— WORK TO COMPLETE —
Repeat the data in full. Drop every picture.

— SOURCE DATA —
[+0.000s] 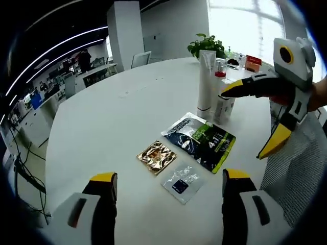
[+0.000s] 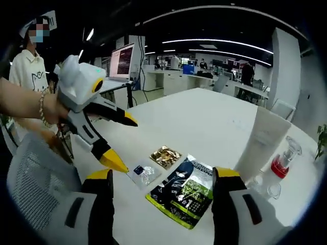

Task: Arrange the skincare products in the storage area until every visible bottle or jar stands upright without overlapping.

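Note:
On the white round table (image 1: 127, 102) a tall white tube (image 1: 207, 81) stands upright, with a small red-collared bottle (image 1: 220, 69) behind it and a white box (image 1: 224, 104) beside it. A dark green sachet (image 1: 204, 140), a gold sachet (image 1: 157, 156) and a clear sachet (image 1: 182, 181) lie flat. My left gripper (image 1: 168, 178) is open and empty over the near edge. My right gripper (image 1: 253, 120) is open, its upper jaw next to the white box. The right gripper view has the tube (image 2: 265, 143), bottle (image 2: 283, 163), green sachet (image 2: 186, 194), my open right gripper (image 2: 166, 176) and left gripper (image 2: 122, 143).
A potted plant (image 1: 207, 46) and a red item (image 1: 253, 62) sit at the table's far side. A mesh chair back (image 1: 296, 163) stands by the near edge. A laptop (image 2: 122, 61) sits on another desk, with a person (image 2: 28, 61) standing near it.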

— OUTPUT BELOW —
[+0.000s] 
[+0.000s] 

Task: Arrange the skincare products in the storage area until every visible bottle or jar stands upright without overlapping.

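Note:
On the white round table (image 1: 127, 102) a tall white tube (image 1: 207, 81) stands upright, with a small red-collared bottle (image 1: 220, 69) behind it and a white box (image 1: 224, 104) beside it. A dark green sachet (image 1: 204, 140), a gold sachet (image 1: 157, 156) and a clear sachet (image 1: 182, 181) lie flat. My left gripper (image 1: 168, 178) is open and empty over the near edge. My right gripper (image 1: 253, 120) is open, its upper jaw next to the white box. The right gripper view has the tube (image 2: 265, 143), bottle (image 2: 283, 163), green sachet (image 2: 186, 194), my open right gripper (image 2: 166, 176) and left gripper (image 2: 122, 143).
A potted plant (image 1: 207, 46) and a red item (image 1: 253, 62) sit at the table's far side. A mesh chair back (image 1: 296, 163) stands by the near edge. A laptop (image 2: 122, 61) sits on another desk, with a person (image 2: 28, 61) standing near it.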

Nothing further remains to be added to the answer.